Update on chronic hepatitis C (Conclusion)
The National Institutes of Health Consensus Conference concluded that all patients with chronic HCV infection should be considered for antiviral therapy, but it was recognized that decision to treat must be individualized. Factors influencing this decision include the expected rate of disease progression in the absence of treatment, the likelihood of achieving viral eradication or other treatment benefits, the presence of relative or absolute contraindications to receipt of interferon or ribavirin, and the motivation and expected compliance of the patient.
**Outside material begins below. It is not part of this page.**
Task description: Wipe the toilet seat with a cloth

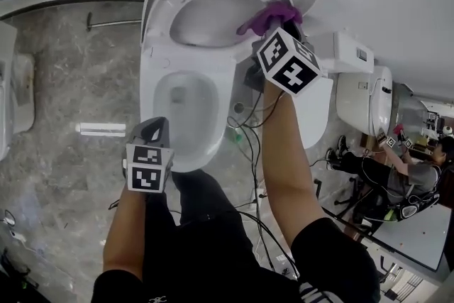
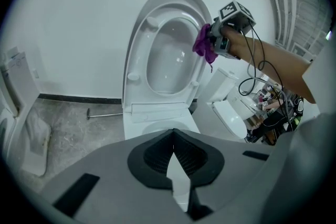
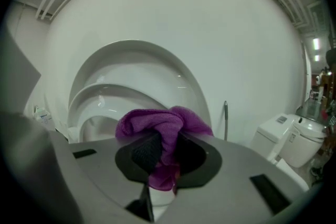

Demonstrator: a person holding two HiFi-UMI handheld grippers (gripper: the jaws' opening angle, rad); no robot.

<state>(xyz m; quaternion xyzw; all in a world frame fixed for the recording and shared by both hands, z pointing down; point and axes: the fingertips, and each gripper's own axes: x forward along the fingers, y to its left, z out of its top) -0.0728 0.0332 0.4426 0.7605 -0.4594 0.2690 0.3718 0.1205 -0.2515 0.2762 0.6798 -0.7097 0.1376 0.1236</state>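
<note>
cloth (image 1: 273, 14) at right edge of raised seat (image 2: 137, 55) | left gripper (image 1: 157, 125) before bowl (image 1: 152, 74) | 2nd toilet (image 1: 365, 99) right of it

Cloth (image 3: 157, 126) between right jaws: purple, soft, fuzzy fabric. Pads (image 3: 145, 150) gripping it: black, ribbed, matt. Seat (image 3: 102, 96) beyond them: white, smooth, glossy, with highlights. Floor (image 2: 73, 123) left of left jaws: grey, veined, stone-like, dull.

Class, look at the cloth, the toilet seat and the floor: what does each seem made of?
Cloth: purple, fuzzy, bunched in soft folds, likely microfibre. Seat: white, smooth, glossy highlights, probably hard plastic. Floor: grey mottled veining, looks like stone or stone-look tile.
</note>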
Because only a proportion of patients with chronic hepatitis C progress to cirrhosis, and antiviral therapy is not effective in all patients, identification of those at increased risk for cirrhosis and liver-related complications may be useful in evaluating the risks vs benefits of antiviral therapy. Although certain factors have been associated with worse disease severity, they are not predictive enough to be used in individual treatment decisions. The finding of moderate inflammation and portal or bridging fibrosis on liver biopsy examination usually is indicative of increased risk for disease progression. For patients with cirrhosis, treatment is indicated if the disease is well compensated. For patients with de-compensated cirrhosis, antiviral therapy is not recommended outside of clinical trials because of poor tolerability and a risk of serious complications, especially infections.
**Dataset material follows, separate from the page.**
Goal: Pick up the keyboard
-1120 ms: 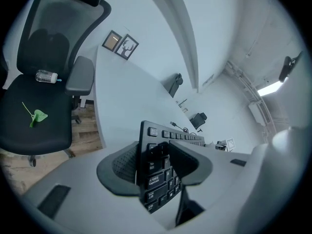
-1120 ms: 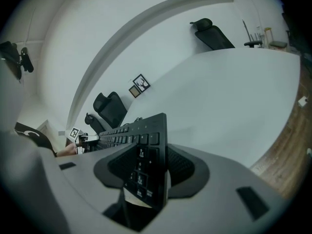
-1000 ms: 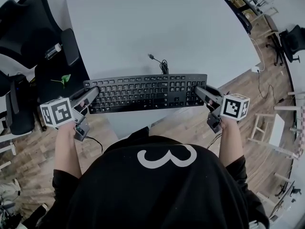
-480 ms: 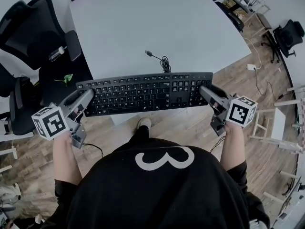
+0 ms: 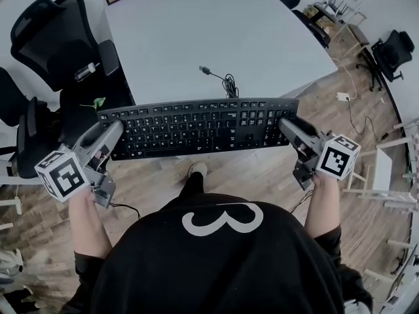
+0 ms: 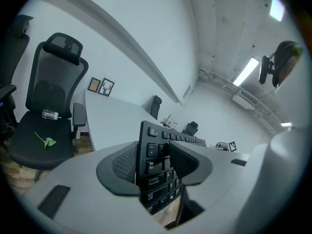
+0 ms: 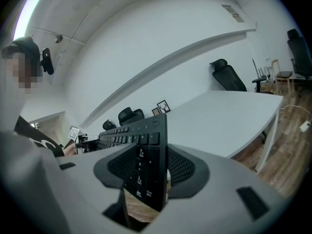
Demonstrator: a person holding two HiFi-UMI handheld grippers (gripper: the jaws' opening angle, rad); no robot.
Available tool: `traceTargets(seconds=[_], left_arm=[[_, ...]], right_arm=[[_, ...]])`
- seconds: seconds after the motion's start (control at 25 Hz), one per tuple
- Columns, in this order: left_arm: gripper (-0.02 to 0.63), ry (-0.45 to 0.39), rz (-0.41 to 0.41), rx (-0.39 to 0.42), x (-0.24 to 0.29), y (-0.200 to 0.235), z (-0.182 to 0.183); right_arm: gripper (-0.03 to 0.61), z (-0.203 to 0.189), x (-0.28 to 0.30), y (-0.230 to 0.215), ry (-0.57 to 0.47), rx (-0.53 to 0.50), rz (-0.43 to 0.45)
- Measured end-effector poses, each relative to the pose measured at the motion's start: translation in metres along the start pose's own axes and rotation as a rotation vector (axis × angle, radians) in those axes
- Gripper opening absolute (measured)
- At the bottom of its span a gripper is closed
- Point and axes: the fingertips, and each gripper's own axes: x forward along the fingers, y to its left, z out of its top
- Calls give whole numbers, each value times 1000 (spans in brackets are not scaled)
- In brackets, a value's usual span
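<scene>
1. We see our left claw (image 5: 112, 131) clamped on the left end of the keyboard (image 5: 196, 126).
2. Our right claw (image 5: 287, 124) grips its right end.
3. The keyboard spans between both claws, with the bench (image 5: 216, 38) just beyond them.

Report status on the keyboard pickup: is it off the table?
Done: left gripper and right gripper are each clamped on an end of the keyboard, which hangs clear of the white table, floor showing beneath. In hand: the two-handed hold. Remaining: its loose cable lies on the table.
</scene>
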Motion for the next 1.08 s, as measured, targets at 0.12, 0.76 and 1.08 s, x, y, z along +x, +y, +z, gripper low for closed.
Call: traceTargets(seconds=[0.12,0.76,1.08], left_arm=[[186,-20,-2,8,0,-1,1],[190,-48,-14,42,2,-4,6],[190,24,39,-88,10,12,-2]], right_arm=[[186,0,-1,-1,-6,-9,2],[186,1,-4,3,-54,-31,-5],[186,9,14,-8,82,32,-7]])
Approximately 30% of HCV-infected individuals have persistently normal ALT levels and such patients typically have mild histologic disease. Nonetheless, some may have or progress to advanced liver disease. Treatment results in patients with persistently normal ALT levels are equivalent to those with abnormal ALT levels, and increases in ALT levels, and increased in ALT levels during or after treatment occur in the minority of patients. Therefore, patients with normal ALT levels require an individualized assessment or risk-benefit regarding liver biopsy examination and antiviral treatment. Lastly, in considering antiviral therapy, one needs to consider potential contraindications to the use of interferon (IFN) and ribavirin. Historically, active substance use or depression was considered absolute contraindications for treatment with IFN-based therapy. However, more recent trials have shown that comparable efficacy and tolerability can be achieved in these patients, especially with use of concomitant treatment for drug use and depression. Therefore, the populations being considered for antiviral therapy are expanding.